InfoQ: How GitHub Copilot Serves 400 Million Completion Requests a Day

David Cheney: open‑source contributor for Go, tech lead on “copilot‑proxy” at GitHub.
The talk focuses on the backend architecture of Copilot’s code‑completion service: handling millions of daily requests, achieving low latency (< 200 ms), globally distributed scale.

speaker: David Cheney

The product: GitHub Copilot provides code completions in IDEs (VSCode, Visual Studio, IntelliJ, Neovim, Xcode).
Scale: At the time of the talk, >400 million completion requests/day, peak ~8,000 requests/sec during Europe‑US time. Mean response time under ~200 ms.
Latency & user experience: Because IDE built‑in completions run locally (no network overhead), the service must minimize network latency, connection setup, etc.
Variability: Request sizes vary (because code completion context is variable), streaming responses help.

Proxy + Authentication
- They built a copilot‑proxy layer: IDEs authenticate via OAuth to GitHub, get a short‑lived token (~minutes) which the proxy validates and exchanges for an API key. This avoids embedding keys in clients.
- Because the token is short‑lived, abuse is mitigated and accounts can be shut down quickly.
Connection Management & HTTP/2
- Connection setup (TCP/TLS) has significant latency (5‑6 round trips ~50‑100 ms each) especially for long distances.
- Use HTTP/2 between client ↔ proxy and proxy ↔ model host: multiplexed streams on a single connection, ability to cancel individual streams while keeping connection open.
- Keeping long‑lived connections warms TCP and reduces latency.

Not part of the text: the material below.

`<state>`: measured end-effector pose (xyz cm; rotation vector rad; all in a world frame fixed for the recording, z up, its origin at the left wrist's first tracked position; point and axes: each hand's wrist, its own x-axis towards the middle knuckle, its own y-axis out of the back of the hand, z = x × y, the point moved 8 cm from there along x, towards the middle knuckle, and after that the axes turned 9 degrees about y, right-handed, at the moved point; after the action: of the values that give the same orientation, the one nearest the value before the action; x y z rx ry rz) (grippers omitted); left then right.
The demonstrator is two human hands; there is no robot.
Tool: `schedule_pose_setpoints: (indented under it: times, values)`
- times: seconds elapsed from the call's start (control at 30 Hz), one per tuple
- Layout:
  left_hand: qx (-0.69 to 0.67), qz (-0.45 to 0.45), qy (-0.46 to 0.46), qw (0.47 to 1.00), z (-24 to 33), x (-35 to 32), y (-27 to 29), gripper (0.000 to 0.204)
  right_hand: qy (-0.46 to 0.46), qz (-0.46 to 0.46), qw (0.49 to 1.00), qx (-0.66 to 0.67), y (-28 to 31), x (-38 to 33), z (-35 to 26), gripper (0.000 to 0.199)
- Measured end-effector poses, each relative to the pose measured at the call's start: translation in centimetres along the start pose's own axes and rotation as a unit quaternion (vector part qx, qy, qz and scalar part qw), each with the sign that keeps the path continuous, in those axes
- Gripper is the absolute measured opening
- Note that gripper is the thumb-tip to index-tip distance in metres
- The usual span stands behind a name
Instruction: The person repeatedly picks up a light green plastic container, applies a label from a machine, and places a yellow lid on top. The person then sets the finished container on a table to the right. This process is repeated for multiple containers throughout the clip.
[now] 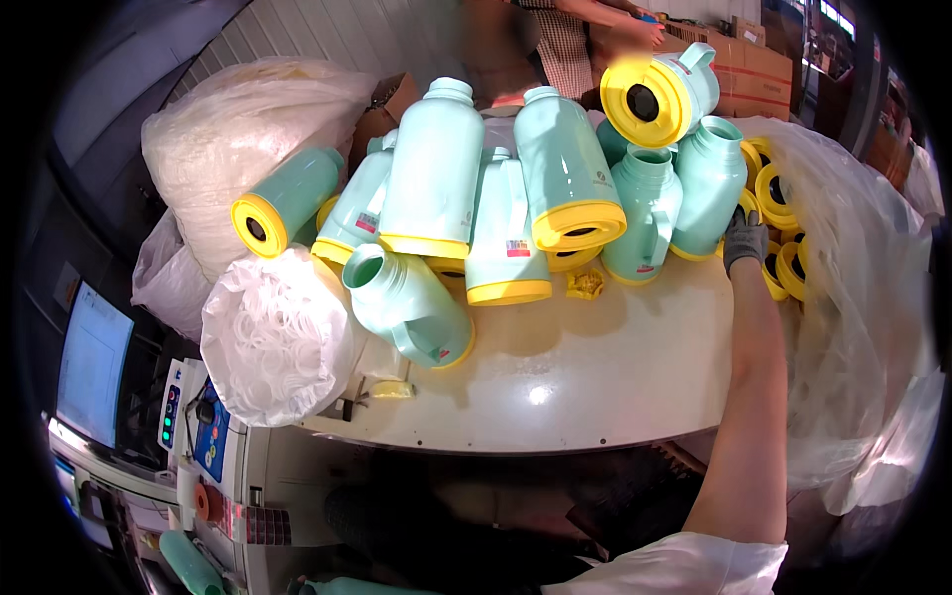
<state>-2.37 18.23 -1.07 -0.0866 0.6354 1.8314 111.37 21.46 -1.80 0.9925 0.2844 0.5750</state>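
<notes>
My right hand [746, 244], in a grey glove, reaches to the far right side of the table. Its fingers are closed on a yellow base ring [749, 203] at the edge of a pile of yellow base rings [790, 266] with dark centres. Beside that hand stands an open-necked mint-green flask [710, 188]. At the lower edge lies part of another mint-green flask [367, 587], mostly cut off. A small dark shape at its left end may belong to my left hand, but too little shows to tell.
Several mint-green flasks [428, 174] with yellow bases crowd the white table [595, 367], some tilted. A white bag [283, 337] of translucent rings stands left, near a screen [94, 362]. Clear plastic [853, 327] hangs at right. Another person's arm [605, 15] shows behind.
</notes>
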Motion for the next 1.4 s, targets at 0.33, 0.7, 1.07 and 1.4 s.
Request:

GLB - GitHub Load Balancer

Global Deployment & Routing
- Models are hosted in multiple Azure regions (via OpenAI partnership). Proxy instances are colocated in those regions.
- They use a routing configuration system (octoDNS) to route users to the optimal region based on geography and health of region.
- They chose not to do a “point of presence” (PoP) model with many small caches, because the model invocation always needs to go back to a model host — the traffic “tromboned” and operational burden was too high.
Client Diversity & Long Tail of Versions
- Many IDEs, many client versions: fixing things in just the client is slow (20% of users may remain on old versions indefinitely). Proxy allows fixes/degradation logic server‑side for old clients.
  - also quick mitigation, debugging by attaching some parameter, or ask if request is cancelled before firing the request
- Example: a model version broke when certain parameter sent; proxy mutated request on the fly rather than waiting for full client rollout.

Use HTTP/2 (or a protocol better than HTTP/1) for low‑latency services.
Look for where your engineering budget should be spent: invest in the bespoke part (for Copilot it was the proxy + connection management) rather than only off‑the‑shelf.
To reduce latency globally, bring your application (or model) closer to the user (geo‑distribute) rather than assuming network backbone will do it for free.
Having an intermediary layer (proxy) gives you powerful flexibility: routing, cancelling, versioning, observing metrics, handling legacy clients — all without requiring client changes.

The engineering effort to build copilot‑proxy and the HTTP/2 long‑lived connection architecture paid off: allowed them to achieve competitive latency (approaching local IDE completions) at global scale.
Operational benefits: regional failure becomes degradation instead of total outage; client diversity managed; health checks, routing, load balancing handled centrally.